Not really? Your thinking about the definition of the word "relevant" seems a bit confused here... By your logic, home insurance is "irrelevant" because you don't seem to use it much, then one day it's suddenly extremely relevant (at which point then it's too late to buy it).

I guess we'd probably agree that "writing code is an irrelevant skill" actually all comes down to whether LLMs will improve enough to match humans at programming, and thus comprehensively remove the need for fixing their work.

They currently don't, so at the time you claimed this it was incorrect. Maybe they will in the future, at which point it would be correct.

So, would it be responsible for me to bet my career on your advice today? Obviously not, which is why most people here disagree with your article.

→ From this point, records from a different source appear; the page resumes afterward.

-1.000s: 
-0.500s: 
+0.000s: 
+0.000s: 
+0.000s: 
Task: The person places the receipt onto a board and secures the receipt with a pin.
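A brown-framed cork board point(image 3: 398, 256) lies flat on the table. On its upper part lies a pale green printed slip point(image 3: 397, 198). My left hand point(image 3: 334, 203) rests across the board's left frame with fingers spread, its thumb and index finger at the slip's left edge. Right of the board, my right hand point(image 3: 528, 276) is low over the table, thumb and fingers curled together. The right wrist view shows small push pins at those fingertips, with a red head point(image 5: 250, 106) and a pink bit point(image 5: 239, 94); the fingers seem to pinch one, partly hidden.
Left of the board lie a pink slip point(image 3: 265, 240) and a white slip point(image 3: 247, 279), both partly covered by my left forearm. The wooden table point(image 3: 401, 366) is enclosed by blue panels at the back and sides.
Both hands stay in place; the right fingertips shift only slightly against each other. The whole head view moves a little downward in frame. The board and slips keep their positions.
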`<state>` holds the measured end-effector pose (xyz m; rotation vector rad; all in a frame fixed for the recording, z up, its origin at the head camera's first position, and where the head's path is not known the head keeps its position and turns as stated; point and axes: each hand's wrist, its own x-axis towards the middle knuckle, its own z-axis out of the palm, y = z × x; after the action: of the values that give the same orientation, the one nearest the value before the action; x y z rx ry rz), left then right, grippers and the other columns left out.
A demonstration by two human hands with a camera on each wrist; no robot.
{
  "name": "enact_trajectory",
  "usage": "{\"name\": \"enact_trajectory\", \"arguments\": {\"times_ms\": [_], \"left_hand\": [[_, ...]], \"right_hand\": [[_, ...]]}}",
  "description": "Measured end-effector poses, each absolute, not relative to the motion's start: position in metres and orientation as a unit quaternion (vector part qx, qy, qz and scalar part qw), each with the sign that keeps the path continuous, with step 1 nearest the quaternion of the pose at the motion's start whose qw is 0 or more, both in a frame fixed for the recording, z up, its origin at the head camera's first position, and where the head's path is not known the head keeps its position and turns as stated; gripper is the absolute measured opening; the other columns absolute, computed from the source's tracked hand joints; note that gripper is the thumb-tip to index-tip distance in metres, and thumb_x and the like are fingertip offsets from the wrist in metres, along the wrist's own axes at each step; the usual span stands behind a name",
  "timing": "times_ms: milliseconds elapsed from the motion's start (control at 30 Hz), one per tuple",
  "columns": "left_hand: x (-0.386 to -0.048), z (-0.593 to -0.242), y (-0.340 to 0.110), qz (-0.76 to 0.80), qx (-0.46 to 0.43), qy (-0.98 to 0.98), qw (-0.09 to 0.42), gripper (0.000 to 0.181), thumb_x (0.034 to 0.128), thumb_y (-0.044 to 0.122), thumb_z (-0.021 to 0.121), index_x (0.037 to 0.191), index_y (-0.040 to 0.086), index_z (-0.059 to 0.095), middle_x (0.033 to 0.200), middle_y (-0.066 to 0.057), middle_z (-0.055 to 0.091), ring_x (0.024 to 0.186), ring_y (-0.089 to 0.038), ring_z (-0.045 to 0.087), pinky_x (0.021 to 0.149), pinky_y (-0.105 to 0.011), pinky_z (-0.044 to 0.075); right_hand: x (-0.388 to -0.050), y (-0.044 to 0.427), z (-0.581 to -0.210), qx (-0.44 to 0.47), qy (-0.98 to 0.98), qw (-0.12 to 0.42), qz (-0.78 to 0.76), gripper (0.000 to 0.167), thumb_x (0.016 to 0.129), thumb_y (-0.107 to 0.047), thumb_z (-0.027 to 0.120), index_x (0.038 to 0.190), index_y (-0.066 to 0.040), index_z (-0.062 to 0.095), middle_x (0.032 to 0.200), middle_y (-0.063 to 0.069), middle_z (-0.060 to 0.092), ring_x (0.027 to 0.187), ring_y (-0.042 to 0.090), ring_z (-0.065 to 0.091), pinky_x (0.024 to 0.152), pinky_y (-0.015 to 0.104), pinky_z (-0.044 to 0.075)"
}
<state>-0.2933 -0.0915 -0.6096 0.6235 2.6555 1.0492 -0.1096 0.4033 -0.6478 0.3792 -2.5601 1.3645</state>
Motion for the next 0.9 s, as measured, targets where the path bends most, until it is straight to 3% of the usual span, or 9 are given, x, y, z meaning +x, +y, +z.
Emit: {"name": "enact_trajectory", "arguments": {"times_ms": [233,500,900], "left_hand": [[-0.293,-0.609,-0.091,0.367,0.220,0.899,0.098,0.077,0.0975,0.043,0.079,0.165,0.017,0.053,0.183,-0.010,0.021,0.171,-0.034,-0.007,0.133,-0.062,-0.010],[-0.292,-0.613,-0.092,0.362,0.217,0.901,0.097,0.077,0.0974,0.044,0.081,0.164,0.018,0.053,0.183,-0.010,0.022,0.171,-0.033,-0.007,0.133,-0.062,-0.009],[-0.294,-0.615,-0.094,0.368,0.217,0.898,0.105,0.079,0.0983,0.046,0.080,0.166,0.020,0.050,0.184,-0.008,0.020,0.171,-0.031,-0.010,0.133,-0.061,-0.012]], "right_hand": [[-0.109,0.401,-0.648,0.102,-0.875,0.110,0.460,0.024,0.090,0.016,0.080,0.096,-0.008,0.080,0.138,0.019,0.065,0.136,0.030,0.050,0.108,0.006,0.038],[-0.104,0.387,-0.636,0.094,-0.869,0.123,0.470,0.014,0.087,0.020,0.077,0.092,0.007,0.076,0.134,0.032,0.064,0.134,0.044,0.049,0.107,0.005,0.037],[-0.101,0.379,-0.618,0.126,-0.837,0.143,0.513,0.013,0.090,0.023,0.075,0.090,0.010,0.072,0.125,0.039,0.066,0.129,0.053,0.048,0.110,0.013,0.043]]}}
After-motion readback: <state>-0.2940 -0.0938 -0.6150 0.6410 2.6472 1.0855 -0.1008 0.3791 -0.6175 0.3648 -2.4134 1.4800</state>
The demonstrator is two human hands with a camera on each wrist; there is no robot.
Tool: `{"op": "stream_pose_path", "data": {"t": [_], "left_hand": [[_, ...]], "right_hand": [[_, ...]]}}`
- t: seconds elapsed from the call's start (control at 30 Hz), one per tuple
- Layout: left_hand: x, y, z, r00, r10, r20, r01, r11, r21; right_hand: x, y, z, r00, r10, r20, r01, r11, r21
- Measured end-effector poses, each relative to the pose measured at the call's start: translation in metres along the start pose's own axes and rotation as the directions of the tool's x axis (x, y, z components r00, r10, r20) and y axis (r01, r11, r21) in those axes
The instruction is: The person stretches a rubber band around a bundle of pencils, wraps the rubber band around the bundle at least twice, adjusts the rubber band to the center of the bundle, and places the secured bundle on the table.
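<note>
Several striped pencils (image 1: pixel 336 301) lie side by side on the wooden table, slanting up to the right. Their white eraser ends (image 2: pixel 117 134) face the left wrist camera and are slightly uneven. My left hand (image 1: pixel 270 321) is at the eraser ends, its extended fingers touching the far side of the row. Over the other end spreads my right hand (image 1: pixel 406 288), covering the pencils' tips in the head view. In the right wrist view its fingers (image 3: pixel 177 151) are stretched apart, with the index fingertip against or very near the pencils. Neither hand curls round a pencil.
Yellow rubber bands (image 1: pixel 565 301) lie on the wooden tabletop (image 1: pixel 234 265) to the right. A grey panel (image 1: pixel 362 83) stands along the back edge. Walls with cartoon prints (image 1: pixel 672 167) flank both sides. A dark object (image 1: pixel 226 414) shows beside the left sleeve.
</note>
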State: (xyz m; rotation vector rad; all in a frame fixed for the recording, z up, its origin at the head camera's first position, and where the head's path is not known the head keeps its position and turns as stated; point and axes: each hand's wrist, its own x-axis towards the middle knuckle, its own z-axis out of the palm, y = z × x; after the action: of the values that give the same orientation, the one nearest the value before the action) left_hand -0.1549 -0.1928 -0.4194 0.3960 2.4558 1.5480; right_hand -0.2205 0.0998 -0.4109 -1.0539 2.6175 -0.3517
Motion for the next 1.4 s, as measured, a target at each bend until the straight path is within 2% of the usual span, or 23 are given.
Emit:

You were prepared in advance to explain that criticism as people having a strong negative emotional reaction, so I'm not sure why you posted it here in the first place instead of LinkedIn where it might reach a more supportive audience.

jtlicardo|1 year ago

The insurance analogy doesn't work - programming skills exist on a spectrum of daily relevance. Insurance becomes relevant in rare emergencies. Programming skills are becoming less relevant in day-to-day.

What I pointed out in my post is a trend I notice where an LLM can do more and more of a developer's work. Nowhere did I claim LLMs can replace human developers today, but when a technology consistently reduces the need for manual programming while improving its capabilities, the trajectory is clear. You can disagree with the timeline, but the transformation is already underway.

I posted on HN precisely because I wanted rigorous technical discussion, not validation.